■ **Work required**
Pull every line containing "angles" from the listing.

■ **Source material**
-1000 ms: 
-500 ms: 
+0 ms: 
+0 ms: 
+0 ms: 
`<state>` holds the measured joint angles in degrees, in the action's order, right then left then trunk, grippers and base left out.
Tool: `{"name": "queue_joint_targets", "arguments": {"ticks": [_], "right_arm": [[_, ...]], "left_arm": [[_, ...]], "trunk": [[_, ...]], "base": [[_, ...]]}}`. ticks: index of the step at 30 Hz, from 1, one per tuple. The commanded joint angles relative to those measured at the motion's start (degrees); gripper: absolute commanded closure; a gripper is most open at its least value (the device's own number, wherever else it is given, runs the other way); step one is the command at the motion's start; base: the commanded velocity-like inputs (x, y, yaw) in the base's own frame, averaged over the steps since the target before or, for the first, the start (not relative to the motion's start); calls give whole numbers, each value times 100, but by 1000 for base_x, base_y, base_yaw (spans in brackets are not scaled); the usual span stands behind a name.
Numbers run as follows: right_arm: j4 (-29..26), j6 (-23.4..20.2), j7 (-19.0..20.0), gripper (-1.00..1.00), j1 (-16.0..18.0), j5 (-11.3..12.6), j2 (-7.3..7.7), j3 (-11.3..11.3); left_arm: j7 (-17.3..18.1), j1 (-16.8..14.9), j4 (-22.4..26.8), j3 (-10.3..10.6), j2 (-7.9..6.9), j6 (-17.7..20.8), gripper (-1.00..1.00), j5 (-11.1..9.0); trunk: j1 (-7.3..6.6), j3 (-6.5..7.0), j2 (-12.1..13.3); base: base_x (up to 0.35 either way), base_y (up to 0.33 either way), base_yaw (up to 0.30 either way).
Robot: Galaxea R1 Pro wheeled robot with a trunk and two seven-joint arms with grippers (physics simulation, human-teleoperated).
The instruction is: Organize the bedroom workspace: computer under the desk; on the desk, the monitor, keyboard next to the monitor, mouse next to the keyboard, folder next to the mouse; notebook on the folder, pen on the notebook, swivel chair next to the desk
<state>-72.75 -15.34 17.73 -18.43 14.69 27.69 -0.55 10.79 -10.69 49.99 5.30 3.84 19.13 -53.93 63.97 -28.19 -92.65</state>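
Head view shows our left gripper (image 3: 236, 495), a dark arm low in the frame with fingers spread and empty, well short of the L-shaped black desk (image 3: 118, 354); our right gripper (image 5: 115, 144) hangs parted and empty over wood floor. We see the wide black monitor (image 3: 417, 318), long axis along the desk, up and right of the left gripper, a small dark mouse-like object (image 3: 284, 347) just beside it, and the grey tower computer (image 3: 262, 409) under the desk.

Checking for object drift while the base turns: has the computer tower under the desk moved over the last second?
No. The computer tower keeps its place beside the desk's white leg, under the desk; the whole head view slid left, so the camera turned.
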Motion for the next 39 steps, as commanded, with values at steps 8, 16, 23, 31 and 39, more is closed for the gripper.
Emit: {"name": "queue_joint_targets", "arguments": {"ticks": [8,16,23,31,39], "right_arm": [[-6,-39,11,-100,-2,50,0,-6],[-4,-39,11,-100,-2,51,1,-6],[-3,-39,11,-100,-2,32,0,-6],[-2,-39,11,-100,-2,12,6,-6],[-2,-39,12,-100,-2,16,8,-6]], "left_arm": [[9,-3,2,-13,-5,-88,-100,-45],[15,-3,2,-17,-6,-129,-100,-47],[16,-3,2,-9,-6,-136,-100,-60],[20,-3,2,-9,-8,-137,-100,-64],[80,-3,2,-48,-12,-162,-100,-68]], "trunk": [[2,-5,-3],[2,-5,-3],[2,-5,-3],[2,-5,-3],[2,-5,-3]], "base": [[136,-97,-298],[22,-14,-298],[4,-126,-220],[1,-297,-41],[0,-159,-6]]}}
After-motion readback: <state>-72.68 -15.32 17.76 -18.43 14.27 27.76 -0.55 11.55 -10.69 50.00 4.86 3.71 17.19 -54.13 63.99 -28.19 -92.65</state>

■ **Answer section**
`<state>` holds the measured joint angles in degrees, in the action's order, right then left then trunk, grippers and base left out.
Tool: `{"name": "queue_joint_targets", "arguments": {"ticks": [_], "right_arm": [[_, ...]], "left_arm": [[_, ...]], "trunk": [[_, ...]], "base": [[_, ...]]}}`. ticks: index of the step at 30 Hz, from 1, one per tuple. The commanded joint angles relative to those measured at the motion's start (degrees); gripper: absolute commanded closure; a gripper is most open at its least value (the device's own number, wherever else it is given, runs the other way); step one is the command at the motion's start; base: the commanded velocity-like inputs (x, y, yaw) in the base's own frame, averaged over the steps since the target before or, for the first, the start (not relative to the motion's start); calls give whole numbers, each value times 100, but by 1000 for base_x, base_y, base_yaw (spans in brackets are not scaled); the usual span stands behind a name.

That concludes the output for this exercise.